China y Brasil parecen ser la puerta de entrada, el primer paso, al bloque de países cuyo PBI superó al de sus homólogos del G7 (Reino Unido, Estados Unidos, Canadá, Francia, Alemania, Italia y Japón) en términos de paridad de poder adquisitivo como porcentaje del PBI mundial.
La posibilidad de que una provincia pueda adherir a los BRICS, a contramano de la posición del Gobierno de la surge del artículo 124 de la Constitución Nacional sancionada en 1994, el cual establece que corresponde a las provincias el dominio originario de los recursos naturales existentes en su territorio.

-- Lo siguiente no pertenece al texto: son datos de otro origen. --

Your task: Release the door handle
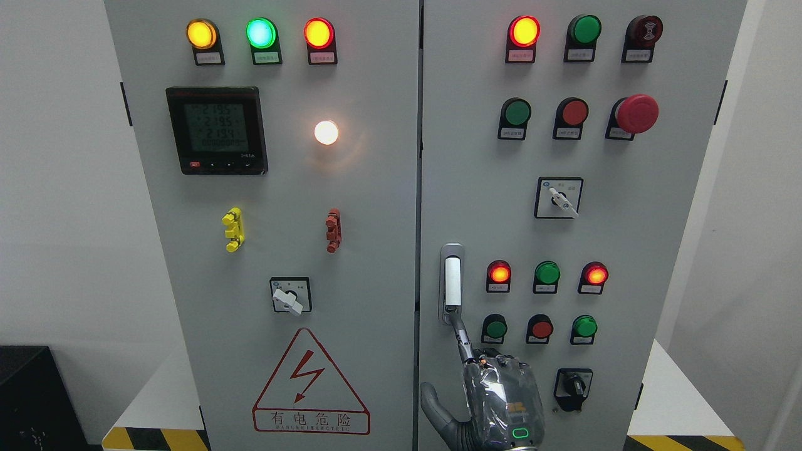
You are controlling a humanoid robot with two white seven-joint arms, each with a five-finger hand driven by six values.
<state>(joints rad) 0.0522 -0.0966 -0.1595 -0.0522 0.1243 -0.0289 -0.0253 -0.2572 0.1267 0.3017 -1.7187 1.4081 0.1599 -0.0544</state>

Asimismo, este artículo expresa que “las provincias podrán crear regiones para el desarrollo económico y social y establecer órganos con facultades para el cumplimiento de sus fines y podrán también celebrar convenios internacionales en tanto no sean incompatibles con la política exterior de la Nación y no afecten las facultades delegadas al Gobierno federal o el crédito público de la Nación; con conocimiento del Congreso Nacional. La ciudad de Buenos Aires tendrá el régimen que se establezca a tal efecto”.
Si bien, no es tarea sencilla que se concrete la adhesión pues requiere un proceso que involucra a ambas partes y debe sortear diversas etapas, la intención de las provincias de sumarse al bloque significa un posicionamiento político en medio de las disputas de dos modelos económicos.